→ **Instructions to follow**:
Everything from the line that contains "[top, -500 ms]" to the final line of the data, both ends included, must be set down exactly, apart from the pictures.

══ Given material

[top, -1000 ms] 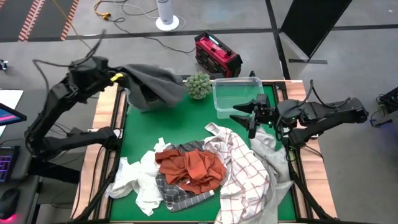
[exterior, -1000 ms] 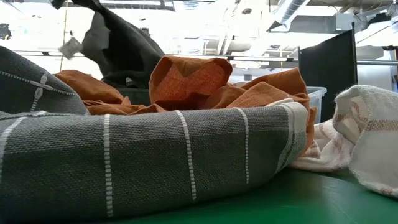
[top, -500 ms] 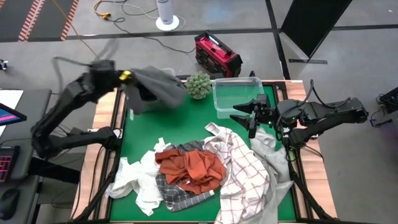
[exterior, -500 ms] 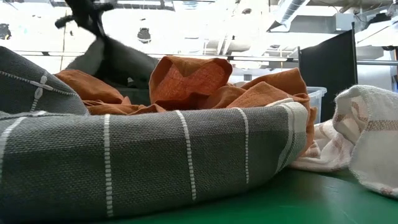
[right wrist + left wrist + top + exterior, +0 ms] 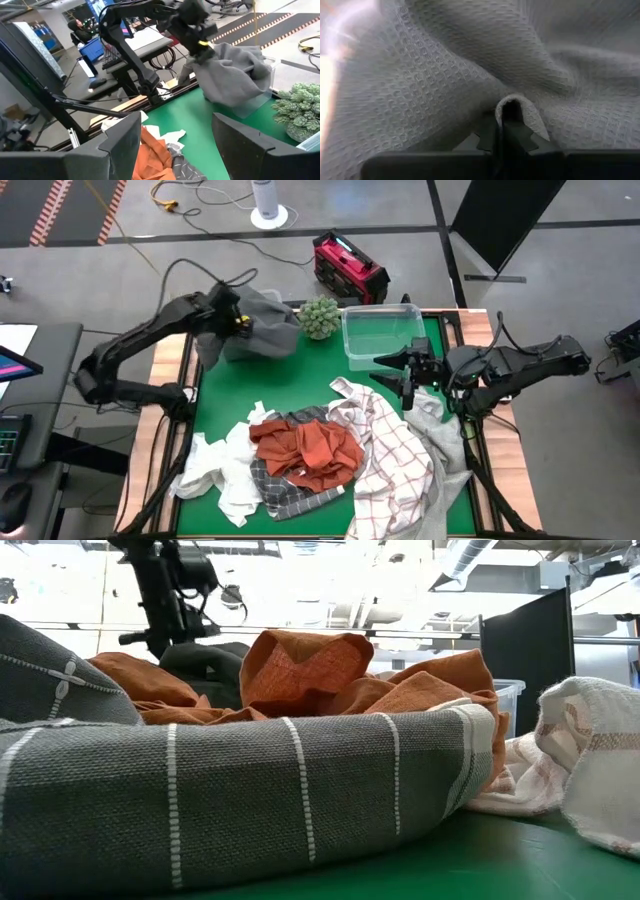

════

→ **Result**:
[top, -500 ms] 
[exterior, -500 ms] 
[right wrist + left wrist + top + exterior, +0 ms] 

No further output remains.